The LOOK behavior emerges from the two NavigableSet buckets: while moving up, only service upStops; flip direction only when upStops is empty.

State pattern lurking

The car's direction (UP / DOWN / IDLE) is a state machine — transitions trigger when stop sets empty out. A sealed interface CarState permits Going, Stopped, Idle makes this explicit and lets a switch enforce all transitions are handled. For a 45-minute interview, the enum + flag form above is usually enough; mention State pattern as a refinement.

Concurrency

  • External requests arrive on user threads; the controller's handleExternal should be safe to call concurrently. synchronized on the car or a per-car ReentrantLock works.
  • A separate "tick" thread (or ScheduledExecutorService) drives step() on each car at a fixed interval.
  • For high traffic, separate ExecutorServices per car so one busy car doesn't block another.

Trade-offs to volunteer

  • Greedy nearest-car is locally optimal but can starve high floors during heavy ground-floor traffic.
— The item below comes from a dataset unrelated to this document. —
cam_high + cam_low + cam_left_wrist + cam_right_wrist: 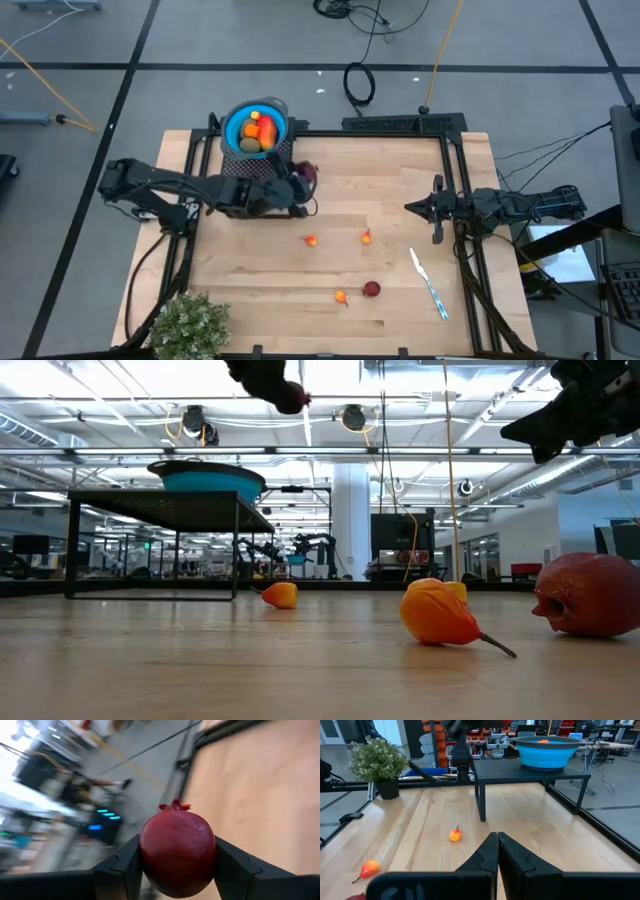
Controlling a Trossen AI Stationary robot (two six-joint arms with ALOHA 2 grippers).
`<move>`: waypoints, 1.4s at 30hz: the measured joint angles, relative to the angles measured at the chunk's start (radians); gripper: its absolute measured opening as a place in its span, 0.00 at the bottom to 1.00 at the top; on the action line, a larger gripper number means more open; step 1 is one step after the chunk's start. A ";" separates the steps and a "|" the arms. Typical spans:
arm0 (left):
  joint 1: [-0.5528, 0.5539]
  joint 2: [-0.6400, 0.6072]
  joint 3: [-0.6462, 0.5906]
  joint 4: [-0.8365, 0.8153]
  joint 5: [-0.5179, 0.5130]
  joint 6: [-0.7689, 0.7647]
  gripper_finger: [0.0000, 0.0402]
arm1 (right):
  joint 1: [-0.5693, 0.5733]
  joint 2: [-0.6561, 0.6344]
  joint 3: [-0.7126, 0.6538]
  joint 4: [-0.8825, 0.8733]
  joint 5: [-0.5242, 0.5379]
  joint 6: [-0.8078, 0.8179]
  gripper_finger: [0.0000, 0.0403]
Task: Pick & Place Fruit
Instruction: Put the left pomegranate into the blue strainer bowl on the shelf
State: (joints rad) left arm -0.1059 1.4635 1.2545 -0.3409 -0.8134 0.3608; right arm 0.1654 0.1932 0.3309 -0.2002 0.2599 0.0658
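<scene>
My left claw [177,870]: clamped on one dark red ball [178,852], a finger on each side; lifted off the bench [330,250], just beside the raised black rack.
My right claw [497,847]: fingers pressed together, nothing in it; waiting above the bench's far side, well apart from my left claw.
Dark red balls: two. One in my left claw, one [372,289] lying on the bench, nearer my right claw.
Small orange pieces on the bench: three [311,240] [366,237] [341,297], scattered between my two claws, none touching another.
Blue bowl [256,128]: one, on the rack just beyond my left claw.
In the bowl: one red-orange oblong [267,130], one olive-brown oval [249,145], one small orange bit [250,128].
White and blue utensil [428,283]: one, flat on the bench, near my right claw.
Green plant [187,325]: one, at the bench corner, well apart from my left claw.
</scene>
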 joint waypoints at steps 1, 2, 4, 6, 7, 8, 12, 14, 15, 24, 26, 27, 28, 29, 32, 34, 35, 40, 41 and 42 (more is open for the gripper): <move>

A bid-based system with elapsed-wait weighting fixes it.
  • Coalescing: if two adjacent floors both press ↑, the same car can serve both — the priority queue takes care of this naturally.
  • Idle parking: real systems pre-position cars on common-source floors (lobby in morning, top floors in evening) based on historical traffic.

Extension questions

  • "What if a car can only serve odd floors?" Add a serves(int floor) capability filter to dispatch.
  • "What if requests have priority (VIP, emergency)?" Augment cost function or use a separate priority queue per car.
  • "Distribute the controller across machines." Per-elevator agent + central dispatcher over RPC.